#### [Exercise data]
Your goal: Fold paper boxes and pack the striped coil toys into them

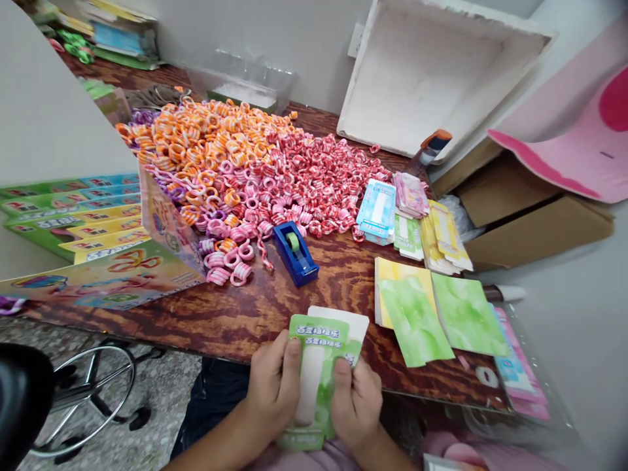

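Note:
Over the table's front edge, my left hand (275, 374) and my right hand (354, 394) hold green printed cards (321, 379) with a white strip in the middle. Both thumbs press on the front, and the fingers curl behind. A white card edge (360, 320) sticks out behind at the upper right. How many cards are in the grip, I cannot tell. Right of my hands lie loose green cards (417, 320) over a yellow stack (385, 301). Beyond my hands stands a blue tape dispenser (296, 254) with a pale green roll.
A large heap of striped coils (275, 163) in orange, pink, red and purple covers the wooden table (245, 327). Blue (377, 209), pink, green and yellow card stacks sit at the right. Printed display boxes (98, 261) stand left. A white tray (432, 72) leans at the back near a cardboard box (544, 229).

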### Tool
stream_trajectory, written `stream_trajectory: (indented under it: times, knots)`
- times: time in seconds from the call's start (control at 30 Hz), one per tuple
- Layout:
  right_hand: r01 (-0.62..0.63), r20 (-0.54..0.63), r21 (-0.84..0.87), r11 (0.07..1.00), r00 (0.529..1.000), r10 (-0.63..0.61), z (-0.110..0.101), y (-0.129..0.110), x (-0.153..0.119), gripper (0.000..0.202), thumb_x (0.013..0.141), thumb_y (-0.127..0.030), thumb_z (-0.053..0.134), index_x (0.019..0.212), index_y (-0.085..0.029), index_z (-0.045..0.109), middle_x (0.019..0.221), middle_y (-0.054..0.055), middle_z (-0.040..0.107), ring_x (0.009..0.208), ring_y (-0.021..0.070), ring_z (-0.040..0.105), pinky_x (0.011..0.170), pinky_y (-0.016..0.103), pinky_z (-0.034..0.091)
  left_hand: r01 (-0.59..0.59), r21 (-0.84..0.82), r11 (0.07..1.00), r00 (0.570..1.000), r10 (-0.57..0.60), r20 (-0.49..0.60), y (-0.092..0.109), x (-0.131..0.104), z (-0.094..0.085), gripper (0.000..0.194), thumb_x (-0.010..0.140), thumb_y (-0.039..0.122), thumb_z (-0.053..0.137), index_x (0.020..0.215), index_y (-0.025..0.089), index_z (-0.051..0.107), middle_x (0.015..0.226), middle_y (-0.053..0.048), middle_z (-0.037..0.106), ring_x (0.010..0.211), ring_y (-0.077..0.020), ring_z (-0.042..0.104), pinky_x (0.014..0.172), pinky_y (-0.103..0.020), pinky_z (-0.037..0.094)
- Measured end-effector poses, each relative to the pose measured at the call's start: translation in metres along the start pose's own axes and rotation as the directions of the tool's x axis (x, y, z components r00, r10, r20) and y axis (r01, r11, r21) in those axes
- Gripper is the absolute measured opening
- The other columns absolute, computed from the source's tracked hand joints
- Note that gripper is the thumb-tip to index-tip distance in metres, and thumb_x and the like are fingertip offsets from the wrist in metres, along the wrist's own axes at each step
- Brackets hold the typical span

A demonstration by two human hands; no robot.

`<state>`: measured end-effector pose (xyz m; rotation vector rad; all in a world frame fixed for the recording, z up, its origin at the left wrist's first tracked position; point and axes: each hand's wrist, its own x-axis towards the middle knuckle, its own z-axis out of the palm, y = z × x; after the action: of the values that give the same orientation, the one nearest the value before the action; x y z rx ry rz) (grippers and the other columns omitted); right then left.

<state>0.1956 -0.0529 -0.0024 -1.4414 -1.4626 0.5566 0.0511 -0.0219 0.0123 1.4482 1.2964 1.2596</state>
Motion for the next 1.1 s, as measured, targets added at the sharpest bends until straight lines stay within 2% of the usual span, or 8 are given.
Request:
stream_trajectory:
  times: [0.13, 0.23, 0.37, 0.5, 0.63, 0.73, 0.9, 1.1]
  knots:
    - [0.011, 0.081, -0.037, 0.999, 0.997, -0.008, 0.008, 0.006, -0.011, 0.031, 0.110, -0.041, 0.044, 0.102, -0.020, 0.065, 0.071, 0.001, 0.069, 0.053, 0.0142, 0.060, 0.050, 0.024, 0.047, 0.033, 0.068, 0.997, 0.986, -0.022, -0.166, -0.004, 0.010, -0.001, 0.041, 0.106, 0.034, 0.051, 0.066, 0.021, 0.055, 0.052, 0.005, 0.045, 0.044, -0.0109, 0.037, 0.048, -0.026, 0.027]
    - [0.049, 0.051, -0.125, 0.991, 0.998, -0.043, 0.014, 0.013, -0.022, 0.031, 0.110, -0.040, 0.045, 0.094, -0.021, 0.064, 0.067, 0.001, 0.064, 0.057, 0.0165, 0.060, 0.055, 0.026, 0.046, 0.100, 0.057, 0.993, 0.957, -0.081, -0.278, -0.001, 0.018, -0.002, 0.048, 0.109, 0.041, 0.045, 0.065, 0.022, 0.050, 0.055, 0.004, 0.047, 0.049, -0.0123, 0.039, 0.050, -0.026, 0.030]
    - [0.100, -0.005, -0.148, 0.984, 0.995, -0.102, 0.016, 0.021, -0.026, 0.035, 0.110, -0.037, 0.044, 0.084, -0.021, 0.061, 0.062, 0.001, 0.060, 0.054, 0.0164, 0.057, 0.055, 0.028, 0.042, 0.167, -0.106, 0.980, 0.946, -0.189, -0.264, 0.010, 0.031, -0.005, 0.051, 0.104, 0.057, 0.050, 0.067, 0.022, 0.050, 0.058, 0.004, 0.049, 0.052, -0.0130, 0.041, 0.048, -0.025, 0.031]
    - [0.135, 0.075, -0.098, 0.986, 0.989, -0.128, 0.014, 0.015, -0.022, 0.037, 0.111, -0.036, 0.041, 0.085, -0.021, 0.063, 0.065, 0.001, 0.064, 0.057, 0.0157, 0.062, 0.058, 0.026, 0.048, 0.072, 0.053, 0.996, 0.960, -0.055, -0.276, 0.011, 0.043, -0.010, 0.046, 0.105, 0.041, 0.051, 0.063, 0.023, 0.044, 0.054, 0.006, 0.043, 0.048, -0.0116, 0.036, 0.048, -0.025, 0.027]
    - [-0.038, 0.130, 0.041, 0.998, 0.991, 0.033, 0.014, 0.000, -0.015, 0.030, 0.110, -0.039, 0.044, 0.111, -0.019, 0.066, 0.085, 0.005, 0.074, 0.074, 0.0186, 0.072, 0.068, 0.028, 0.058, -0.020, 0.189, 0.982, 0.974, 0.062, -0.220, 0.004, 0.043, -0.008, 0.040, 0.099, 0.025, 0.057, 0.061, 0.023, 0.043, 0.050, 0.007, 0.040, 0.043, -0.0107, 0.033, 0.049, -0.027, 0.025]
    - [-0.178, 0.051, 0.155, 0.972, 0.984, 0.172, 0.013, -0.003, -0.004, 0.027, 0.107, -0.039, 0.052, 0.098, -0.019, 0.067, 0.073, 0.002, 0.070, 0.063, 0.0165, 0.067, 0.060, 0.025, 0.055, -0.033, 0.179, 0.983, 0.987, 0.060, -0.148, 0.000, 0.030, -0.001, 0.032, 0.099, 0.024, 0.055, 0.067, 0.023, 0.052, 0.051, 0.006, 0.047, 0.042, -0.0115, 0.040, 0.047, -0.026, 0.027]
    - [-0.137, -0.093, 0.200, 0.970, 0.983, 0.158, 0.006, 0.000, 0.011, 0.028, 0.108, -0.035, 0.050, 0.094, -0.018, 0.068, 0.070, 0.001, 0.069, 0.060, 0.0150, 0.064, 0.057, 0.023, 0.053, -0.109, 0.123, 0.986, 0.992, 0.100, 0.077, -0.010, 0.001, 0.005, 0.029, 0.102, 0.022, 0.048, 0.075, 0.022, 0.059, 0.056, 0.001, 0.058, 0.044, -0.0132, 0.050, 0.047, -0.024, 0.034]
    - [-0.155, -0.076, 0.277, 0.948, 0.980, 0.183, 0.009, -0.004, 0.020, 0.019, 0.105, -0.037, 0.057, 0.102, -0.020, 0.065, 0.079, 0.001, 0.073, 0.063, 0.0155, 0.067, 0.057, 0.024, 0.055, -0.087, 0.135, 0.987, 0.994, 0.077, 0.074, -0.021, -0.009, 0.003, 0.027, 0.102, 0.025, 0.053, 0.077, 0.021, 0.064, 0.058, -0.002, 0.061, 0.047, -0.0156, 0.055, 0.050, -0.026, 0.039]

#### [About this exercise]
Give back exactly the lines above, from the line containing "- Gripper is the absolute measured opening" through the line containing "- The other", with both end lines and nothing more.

#### [Written solution]
- Gripper is the absolute measured opening
- The other columns absolute, computed from the source's tracked hand joints

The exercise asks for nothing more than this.